CC licenses wouldn't ever be enough. Absent new laws to make this kind of grand identity federation happen, we will still need new contracts -- brand new contracts of an unusual form -- struck between all the parties.

[From comment on Digital Identity: The sorry state of id and authentication]

But isn't that what CC licences solve?

It's complicated by the fact that banks & telcos don't naturally see themselves as "identity providers", not in the open anyway

[From comment on Digital Identity: The sorry state of id and authentication]

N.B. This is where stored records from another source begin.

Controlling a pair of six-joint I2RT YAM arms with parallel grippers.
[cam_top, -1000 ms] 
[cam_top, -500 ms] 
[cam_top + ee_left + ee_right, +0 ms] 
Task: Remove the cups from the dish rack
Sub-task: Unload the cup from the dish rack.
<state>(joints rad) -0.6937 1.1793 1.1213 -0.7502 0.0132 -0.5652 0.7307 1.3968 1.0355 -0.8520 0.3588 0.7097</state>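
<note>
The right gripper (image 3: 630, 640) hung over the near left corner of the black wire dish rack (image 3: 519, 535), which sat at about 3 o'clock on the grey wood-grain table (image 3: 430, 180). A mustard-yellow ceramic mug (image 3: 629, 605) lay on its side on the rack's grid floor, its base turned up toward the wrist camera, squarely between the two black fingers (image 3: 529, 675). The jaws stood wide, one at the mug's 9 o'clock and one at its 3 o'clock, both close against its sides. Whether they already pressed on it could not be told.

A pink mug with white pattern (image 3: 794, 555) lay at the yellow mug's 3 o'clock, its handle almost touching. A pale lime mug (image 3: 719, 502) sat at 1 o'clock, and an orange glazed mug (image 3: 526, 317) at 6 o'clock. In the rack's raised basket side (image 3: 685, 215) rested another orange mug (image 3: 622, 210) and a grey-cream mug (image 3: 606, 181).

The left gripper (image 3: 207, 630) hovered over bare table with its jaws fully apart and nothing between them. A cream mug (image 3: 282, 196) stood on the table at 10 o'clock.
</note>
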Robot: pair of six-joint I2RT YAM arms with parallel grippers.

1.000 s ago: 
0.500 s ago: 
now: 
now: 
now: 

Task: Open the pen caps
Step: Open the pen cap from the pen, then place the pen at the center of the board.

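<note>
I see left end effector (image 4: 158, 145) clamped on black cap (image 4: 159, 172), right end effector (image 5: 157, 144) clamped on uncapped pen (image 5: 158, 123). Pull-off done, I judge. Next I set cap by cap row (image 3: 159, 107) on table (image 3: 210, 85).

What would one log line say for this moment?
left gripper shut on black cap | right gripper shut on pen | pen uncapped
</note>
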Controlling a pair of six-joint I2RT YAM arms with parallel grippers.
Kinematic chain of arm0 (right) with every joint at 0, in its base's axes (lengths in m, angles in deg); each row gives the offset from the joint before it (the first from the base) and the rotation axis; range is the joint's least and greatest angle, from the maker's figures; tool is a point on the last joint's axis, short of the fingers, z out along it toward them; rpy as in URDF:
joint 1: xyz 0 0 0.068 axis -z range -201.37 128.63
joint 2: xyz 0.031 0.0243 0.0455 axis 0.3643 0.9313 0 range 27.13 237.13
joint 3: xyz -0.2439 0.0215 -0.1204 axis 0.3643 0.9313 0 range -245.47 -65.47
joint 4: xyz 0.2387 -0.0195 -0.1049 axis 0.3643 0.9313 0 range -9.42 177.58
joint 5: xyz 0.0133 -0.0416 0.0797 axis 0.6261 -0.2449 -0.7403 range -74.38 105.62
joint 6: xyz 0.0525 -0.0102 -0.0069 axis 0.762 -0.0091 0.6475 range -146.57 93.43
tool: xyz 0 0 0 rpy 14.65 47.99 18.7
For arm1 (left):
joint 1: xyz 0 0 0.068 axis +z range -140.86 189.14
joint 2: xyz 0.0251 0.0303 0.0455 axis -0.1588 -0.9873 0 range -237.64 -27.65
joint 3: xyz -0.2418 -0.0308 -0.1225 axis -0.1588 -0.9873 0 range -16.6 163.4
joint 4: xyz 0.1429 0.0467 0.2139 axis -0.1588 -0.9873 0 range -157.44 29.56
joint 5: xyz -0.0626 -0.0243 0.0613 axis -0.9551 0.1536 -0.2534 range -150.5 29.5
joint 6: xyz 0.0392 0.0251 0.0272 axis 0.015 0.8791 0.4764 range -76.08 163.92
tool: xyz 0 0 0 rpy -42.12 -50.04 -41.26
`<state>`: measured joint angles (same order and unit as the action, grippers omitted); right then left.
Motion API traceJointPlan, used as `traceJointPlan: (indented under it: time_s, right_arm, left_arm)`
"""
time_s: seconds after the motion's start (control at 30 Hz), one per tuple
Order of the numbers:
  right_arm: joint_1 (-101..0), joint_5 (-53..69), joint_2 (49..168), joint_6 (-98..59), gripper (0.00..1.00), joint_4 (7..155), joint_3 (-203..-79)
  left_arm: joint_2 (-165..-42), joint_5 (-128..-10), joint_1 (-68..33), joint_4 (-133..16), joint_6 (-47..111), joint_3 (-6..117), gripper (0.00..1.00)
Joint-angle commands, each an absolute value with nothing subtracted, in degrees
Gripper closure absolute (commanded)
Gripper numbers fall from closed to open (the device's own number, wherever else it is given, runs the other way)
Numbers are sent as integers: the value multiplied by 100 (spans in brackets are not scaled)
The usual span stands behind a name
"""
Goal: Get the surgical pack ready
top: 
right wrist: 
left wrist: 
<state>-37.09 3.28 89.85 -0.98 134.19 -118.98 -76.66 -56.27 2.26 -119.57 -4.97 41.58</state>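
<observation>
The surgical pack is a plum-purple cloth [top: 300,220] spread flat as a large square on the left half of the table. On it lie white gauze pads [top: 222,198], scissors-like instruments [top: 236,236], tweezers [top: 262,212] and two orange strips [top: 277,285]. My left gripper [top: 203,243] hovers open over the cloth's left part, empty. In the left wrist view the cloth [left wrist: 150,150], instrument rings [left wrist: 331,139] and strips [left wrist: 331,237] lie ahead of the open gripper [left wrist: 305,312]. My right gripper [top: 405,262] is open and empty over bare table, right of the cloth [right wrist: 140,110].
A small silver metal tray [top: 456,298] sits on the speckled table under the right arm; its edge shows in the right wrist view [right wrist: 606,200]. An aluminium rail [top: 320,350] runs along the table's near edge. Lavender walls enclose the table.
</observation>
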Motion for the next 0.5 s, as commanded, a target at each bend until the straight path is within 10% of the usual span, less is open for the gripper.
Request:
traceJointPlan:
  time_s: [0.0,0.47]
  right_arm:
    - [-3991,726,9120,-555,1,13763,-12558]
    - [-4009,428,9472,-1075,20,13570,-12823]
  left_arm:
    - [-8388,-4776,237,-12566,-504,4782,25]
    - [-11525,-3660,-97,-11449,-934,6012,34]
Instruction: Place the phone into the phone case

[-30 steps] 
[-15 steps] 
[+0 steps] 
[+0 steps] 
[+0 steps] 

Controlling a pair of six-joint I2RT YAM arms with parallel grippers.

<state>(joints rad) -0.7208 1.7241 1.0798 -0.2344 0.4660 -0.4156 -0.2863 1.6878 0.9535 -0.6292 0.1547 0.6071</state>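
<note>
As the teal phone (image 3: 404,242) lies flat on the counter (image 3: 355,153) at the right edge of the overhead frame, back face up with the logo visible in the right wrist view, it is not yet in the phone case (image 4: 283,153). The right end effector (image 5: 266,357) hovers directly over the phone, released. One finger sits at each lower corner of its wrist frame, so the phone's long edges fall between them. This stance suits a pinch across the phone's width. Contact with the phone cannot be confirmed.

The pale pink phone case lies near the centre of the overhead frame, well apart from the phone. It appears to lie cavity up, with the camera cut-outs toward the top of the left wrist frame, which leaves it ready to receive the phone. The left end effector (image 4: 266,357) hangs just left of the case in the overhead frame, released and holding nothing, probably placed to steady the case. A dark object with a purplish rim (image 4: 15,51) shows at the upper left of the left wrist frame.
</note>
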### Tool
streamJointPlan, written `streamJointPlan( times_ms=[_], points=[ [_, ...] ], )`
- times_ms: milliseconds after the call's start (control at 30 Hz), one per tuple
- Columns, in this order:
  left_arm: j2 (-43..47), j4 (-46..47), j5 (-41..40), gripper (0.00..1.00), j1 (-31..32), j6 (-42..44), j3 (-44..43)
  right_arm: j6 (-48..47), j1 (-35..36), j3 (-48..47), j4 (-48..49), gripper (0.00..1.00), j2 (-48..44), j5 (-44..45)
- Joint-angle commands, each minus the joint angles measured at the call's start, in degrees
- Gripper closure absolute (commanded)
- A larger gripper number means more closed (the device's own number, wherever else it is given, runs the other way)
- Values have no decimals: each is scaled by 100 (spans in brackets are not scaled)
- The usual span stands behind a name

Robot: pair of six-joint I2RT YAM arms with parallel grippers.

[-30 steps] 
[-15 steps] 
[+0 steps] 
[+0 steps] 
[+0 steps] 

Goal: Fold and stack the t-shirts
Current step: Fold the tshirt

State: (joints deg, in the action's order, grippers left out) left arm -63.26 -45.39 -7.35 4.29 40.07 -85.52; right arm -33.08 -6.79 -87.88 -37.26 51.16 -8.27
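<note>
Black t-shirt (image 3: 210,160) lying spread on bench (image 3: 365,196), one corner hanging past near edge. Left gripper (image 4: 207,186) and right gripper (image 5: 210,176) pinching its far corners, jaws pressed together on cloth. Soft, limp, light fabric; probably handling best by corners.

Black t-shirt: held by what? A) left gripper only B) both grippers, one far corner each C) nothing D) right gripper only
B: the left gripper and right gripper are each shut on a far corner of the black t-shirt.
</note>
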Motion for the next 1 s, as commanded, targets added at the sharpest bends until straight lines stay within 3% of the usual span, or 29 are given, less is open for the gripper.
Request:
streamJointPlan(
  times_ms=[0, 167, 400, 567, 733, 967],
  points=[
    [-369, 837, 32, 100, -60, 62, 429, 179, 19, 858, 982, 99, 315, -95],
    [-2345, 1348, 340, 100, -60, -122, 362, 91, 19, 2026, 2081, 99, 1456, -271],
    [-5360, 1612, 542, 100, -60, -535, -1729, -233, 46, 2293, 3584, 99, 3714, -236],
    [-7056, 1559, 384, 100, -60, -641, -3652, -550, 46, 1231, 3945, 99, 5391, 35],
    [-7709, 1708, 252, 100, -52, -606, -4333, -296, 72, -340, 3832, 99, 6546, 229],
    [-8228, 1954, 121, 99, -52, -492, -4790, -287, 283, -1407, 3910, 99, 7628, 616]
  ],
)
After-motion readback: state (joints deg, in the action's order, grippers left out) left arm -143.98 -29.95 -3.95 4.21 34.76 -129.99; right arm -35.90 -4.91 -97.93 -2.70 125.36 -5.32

Well, I'm doing what I can to change that (see, for example, the Visa/CSFI Research Fellowship), but on the main point I happened to be reading the notes from the EURIM Identity Governance Subgroup meeting on 23 February 2011, talking about business cases for population scale identity management systems. The notes say that

It is alleged that the only body with the remit, power and capability needed for assuring and recording a root identity through a secure and reliable registration process is Government.

The notes then go on to talk about case studies such as the Nordic bank-issued eIDs though. These arguments are to some extent circular, of course, because the e-government applications in the Nordics are using bank-issued eIDs, but the only reason that the banks can issue these eIDs is because they are using government ID as the basis for KYC. In the discussion about this at a recent roundtable in that Visa/CSFI "Identity and Financial Services" series, someone made a comment in passing (and I'm embarrassed to say that I can't remember who said this, because I noted the comment but forgot the commenter) that all of this takes places in a model absent liability. That is, as far as I understand what was said, the government accepts no liability from the banks, and vice versa. So if the bank opens an account for me Sven Birch, using a government "Sven Birch" identity, but it subsequently transpires that I am actually Theogenes de Montford, then the bank cannot claim against the government. Similarly, if I used my bank eID "Sven Birch" to access government services, but it subsequently transpires that I am actually Theogenes, then the government has no claim against the bank. (If this isn't true, by the way, I would appreciate clarification from a knowledgeable correspondent.)

So what is the situation? Must we have a liability model, or can we all agree to get along without one. Or do you have to a have a more consensual society, or perhaps one with fewer lawyers per head of population?